BRIEF DESCRIPTION OF THE DRAWINGS
The objects, features and advantages of the present invention will
become apparent from the following detailed description and the
appended drawings in which:
FIG. 1 is a graph illustrating an optical interference curve
generated by a laser of 6700 .ANG. wavelength and reflected from
the surface of an oxide layer indicating a period between cycles of
approximately 2437 .ANG..
FIG. 2 is a cross-sectional view of the present invention apparatus
wherein a platen is equipped with a laser source capable of
generating laser emissions at two different wavelengths.
FIG. 3 is a plane view of the present invention apparatus with a
wafer sample positioned on a polishing platen and a window in the
platen for laser emission.
FIG. 4 is a graph illustrating a composite wavelength interference
curve generated by the present invention method which has a period
between cycles of the waveform of approximately 4000 .ANG..
FIGS. 5A.about.5C are graphs illustrating an implementation example
of the present invention method which utilizes a period between
cycles of the wave form of approximately 2000 .ANG..
DETAILED DESCRIPTION OF THE PREFERRED EMBODIMENT
The present invention discloses a novel method and apparatus for
determining end point in a chemical mechanical polishing process by
utilizing a dual wavelength interference technique. The present
invention further discloses a method and apparatus for terminating
a chemical mechanical polishing process conducted on a
semiconductor wafer at a preset end point by utilizing a dual
wavelength interference technique wherein the period, or a process
window for detection is greatly expanded from that conventionally
available of a single wavelength interference technique. For
instance, instead of a process window of only 2400 .ANG. (or a
period between cycles in the waveform), the present invention novel
technique provides a window for detection of at least 4000 .ANG.
such that a greatly expanded detection range is provided. The
present invention method and apparatus may be utilized for
detecting thickness of material removed from the surface of a
semiconductor wafer of any thickness, but is particularly suitable
for determining the thickness of material removed from a thick
layer on a wafer surface.
In the present invention dual wavelength interference method, a
laser generating source which may include two semiconductor diodes
each generating a laser emission at a different wavelength is
utilized.

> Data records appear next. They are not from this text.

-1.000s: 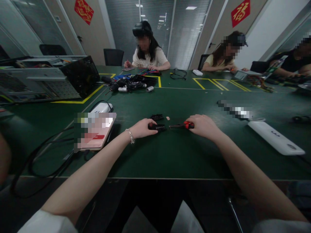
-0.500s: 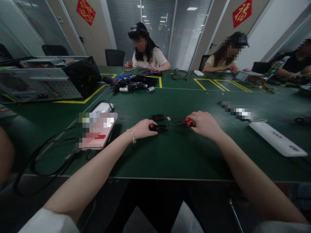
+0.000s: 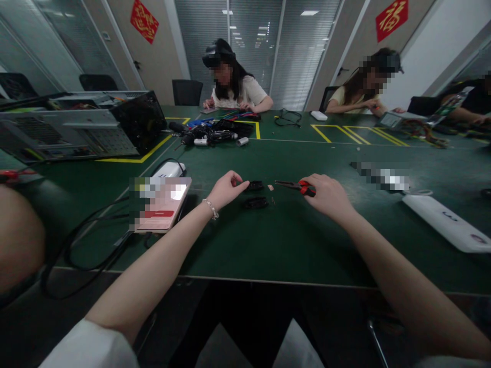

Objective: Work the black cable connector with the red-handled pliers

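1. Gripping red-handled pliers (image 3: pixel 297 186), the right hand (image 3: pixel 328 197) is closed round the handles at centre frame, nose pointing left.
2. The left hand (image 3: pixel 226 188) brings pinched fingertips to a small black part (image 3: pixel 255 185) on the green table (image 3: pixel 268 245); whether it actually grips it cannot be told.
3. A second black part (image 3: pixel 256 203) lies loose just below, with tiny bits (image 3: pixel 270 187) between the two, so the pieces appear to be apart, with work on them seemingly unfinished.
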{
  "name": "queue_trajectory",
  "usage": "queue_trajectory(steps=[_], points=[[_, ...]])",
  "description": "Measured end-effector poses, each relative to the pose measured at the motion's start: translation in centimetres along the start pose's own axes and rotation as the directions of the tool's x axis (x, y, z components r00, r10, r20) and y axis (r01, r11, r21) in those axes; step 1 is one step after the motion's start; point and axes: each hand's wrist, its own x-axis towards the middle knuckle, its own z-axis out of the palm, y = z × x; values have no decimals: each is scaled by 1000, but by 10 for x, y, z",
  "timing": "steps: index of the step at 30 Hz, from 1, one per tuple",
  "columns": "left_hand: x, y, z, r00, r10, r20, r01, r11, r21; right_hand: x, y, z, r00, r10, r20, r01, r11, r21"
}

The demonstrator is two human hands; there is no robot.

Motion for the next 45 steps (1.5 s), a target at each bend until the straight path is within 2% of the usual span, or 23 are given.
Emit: queue_trajectory(steps=[2, 3, 6, 14, 27, 31, 35, 41, 45], points=[[3, -3, 7, 993, 44, -108, -39, 998, 44, 0, -1, 1, 1000, 4, 7, -4, 1000, -6], [4, -4, 11, 989, 78, -128, -71, 996, 58, 0, -2, 1, 1000, 4, 9, -4, 1000, -7], [7, -6, 20, 983, 154, -98, -146, 986, 79, 0, -3, 4, 1000, 2, -4, -2, 1000, -9], [14, -11, 28, 985, 172, -4, -170, 981, 97, 0, -3, 10, 998, -14, -56, 17, 998, 66], [20, -15, 32, 975, 221, -25, -213, 961, 176, 0, -6, 17, 994, -70, -82, 82, 985, 149], [20, -16, 30, 985, 166, -44, -162, 984, 73, -1, -9, 14, 991, -82, -109, 93, 991, 99], [19, -16, 30, 986, 133, -100, -145, 982, -122, 1, -12, 3, 979, -126, -162, 124, 992, -26], [16, -14, 34, 984, 150, -95, -176, 903, -391, 22, -12, -24, 967, -105, -234, 90, 993, -73], [14, -16, 38, 981, 166, -102, -195, 838, -509, 35, -6, -28, 958, -118, -260, 91, 989, -114]])
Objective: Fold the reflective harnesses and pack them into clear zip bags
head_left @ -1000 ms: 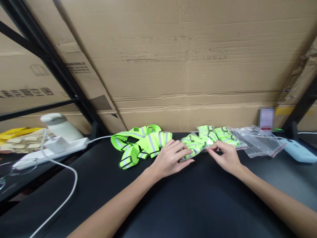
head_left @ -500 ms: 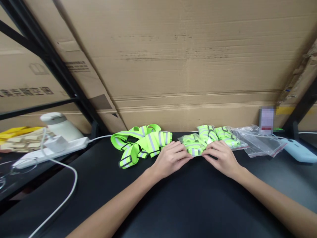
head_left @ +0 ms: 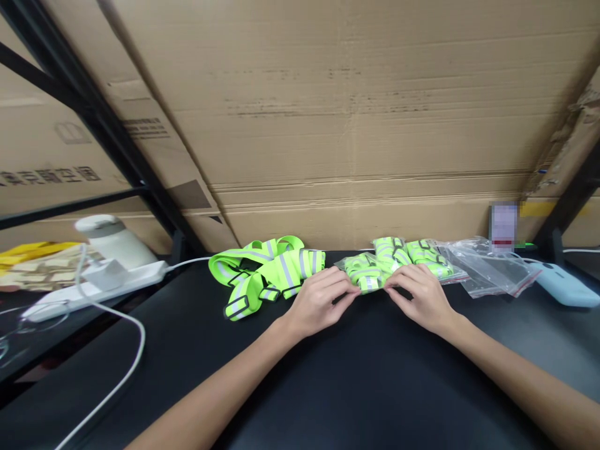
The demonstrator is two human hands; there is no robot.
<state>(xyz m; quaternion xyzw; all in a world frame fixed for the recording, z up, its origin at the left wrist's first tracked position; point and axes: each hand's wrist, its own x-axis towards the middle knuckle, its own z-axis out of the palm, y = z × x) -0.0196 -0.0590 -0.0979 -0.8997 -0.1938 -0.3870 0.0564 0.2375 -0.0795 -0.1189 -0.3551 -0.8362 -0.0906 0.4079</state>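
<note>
A clear plastic bag [head_left: 367, 275] packed with a folded neon-green reflective strap lies near the back of the black table. My left hand [head_left: 323, 301] pinches its near left corner between thumb and fingers. At the bag's near right corner, my right hand [head_left: 419, 298] pinches in the same way. Right behind it sit two more bagged straps, one bag [head_left: 392, 253] touching it and the other bag [head_left: 429, 257] farther right, partly behind my right hand. Loose green reflective straps [head_left: 267, 269] with black buckles lie left of my left hand.
Clear zip bags [head_left: 487, 269] lie at the right beside a light-blue case [head_left: 565, 284]. A white power strip [head_left: 100, 290], its cable [head_left: 140, 350] and a white bottle [head_left: 117, 240] stand at the left. Cardboard [head_left: 351, 125] walls off the back.
Both hands stay at the bag's near corners, with only a slight shift of the fingers; the left fingertips have drawn a little left. The bags and loose straps lie as before.
</note>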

For instance, a suitable set of laser emission
wavelengths utilized is 4500 .ANG. and 6700 .ANG., respectively.
While any suitable sets of wavelength of laser emission may be
utilized, it is desirable that an two different wavelength
emissions produce an additive effect in the waveform obtained after
an interference process between emissions reflected from the wafer
surface. For instance, instead of a period or a process window of
2400 .ANG. available from a single wavelength interference pattern
obtainable conventional, the present invention dual wavelength
interference technique may produce a period of at least 4000 .ANG.,
i.e., a window that is almost twice as wide as that available from
the conventional single wavelengths interference technique. This
provides the great benefit of easy identification of an end point
when a large thickness of dielectric material is removed. The
problem occurring in the conventional method utilizing a single
wavelength interference technique of mistakenly identifying by a
whole period in the waveform is eliminated.

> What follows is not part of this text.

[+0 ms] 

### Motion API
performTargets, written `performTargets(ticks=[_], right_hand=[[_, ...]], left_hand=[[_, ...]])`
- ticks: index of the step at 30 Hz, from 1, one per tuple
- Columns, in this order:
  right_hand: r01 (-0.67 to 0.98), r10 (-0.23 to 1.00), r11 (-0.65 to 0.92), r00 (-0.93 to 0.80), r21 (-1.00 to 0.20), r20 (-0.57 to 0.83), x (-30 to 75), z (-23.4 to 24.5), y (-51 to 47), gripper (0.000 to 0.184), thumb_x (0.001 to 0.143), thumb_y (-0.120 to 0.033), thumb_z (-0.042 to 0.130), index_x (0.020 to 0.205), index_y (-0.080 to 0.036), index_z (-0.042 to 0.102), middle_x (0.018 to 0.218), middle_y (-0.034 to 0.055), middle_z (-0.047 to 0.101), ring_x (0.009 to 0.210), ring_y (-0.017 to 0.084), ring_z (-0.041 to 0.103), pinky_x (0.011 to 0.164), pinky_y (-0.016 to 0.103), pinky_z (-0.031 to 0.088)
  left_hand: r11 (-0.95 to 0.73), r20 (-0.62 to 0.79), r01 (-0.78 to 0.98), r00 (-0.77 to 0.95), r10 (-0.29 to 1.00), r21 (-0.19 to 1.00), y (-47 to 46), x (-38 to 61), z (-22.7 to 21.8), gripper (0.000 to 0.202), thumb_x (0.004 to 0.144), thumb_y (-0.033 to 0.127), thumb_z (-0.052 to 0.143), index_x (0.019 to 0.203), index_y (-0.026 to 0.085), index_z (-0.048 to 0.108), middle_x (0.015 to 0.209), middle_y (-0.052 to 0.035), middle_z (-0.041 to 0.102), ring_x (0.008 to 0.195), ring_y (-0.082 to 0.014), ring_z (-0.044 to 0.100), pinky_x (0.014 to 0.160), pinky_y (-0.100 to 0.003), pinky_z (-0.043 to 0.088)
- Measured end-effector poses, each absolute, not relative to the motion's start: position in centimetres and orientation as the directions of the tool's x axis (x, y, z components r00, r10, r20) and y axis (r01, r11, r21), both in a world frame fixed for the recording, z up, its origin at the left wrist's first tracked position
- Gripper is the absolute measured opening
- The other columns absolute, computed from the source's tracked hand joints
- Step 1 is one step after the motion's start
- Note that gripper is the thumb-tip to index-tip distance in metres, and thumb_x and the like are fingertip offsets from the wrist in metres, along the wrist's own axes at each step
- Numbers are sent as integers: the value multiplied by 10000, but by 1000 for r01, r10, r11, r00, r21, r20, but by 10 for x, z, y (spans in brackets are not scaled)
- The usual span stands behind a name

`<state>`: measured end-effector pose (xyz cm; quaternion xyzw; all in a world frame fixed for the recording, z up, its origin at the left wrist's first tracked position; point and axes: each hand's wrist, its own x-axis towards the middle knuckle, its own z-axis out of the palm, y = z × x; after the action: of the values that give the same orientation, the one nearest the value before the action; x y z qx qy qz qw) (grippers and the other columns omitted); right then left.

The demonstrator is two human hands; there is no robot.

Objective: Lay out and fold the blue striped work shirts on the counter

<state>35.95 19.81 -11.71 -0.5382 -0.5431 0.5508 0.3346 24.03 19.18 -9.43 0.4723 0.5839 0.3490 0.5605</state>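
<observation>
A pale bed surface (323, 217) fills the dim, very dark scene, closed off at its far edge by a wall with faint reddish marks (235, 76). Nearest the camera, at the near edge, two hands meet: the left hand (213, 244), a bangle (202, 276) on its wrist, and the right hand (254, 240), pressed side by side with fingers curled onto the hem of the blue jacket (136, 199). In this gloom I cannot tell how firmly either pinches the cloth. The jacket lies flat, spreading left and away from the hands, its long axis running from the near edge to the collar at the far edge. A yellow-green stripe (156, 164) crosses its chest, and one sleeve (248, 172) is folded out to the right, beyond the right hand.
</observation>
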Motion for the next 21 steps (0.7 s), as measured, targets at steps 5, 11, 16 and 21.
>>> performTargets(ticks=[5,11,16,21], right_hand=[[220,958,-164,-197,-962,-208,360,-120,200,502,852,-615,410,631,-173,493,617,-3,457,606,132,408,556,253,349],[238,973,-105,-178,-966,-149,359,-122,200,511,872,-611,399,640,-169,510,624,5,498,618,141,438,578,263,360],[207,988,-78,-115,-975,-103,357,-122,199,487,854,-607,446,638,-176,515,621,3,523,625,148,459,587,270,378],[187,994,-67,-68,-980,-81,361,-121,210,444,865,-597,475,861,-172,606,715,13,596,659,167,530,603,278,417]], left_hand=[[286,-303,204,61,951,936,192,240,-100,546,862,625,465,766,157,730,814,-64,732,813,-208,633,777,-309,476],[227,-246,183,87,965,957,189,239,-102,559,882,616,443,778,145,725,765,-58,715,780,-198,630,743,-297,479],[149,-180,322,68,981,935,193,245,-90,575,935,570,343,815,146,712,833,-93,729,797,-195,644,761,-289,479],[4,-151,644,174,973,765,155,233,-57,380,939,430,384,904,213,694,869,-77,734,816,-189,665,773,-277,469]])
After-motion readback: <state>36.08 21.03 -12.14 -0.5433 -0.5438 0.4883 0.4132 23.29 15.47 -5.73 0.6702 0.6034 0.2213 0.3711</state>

The present invention provides an end point detection method for
oxide CMP process which may be utilized in a planarization process
for ILD, IMD or STI layers by the concept of periodic interference
change. By using a novel method of a dual wavelength interference,
the range or the process window for end point detection can be
greatly expanded, i.e., by almost 100%. The present invention end
point detection method therefore increases wafer throughout
efficiency and achieves wafer cost reduction.
Based on the concept of periodic change of optical interferences,
the present invention method for end point detection utilizes a
dual frequency laser emission source positioned in a rotating
platform for a CMP process. Signals obtained from patterned wafer
surface are processed through
digital filtering algorithms in a PC programmable filter such that
the interference intensity periodically changes with the
thicknesses of the removed surface layer. For a built-in laser
source having two semiconductor diodes at 4500 .ANG. and 6700 .ANG.
wavelengths respectively, each cycle obtained in a composite
waveform corresponds to a removed thickness of approximately 4000
.ANG.. The present invention novel method therefore can be used to
cover a wide range of dielectric layers including those of ILD, STI
and IMD process windows.
For instance, in an ILD polishing process, an end point receipt may
be first devised to fit different patterns and to cover variations
of pre-thickness (to be removed) in a range of about 13,000
.ANG..+-.1000 .ANG. thickness. There are three important processing
parameters must be predetermined for executing such CMP process.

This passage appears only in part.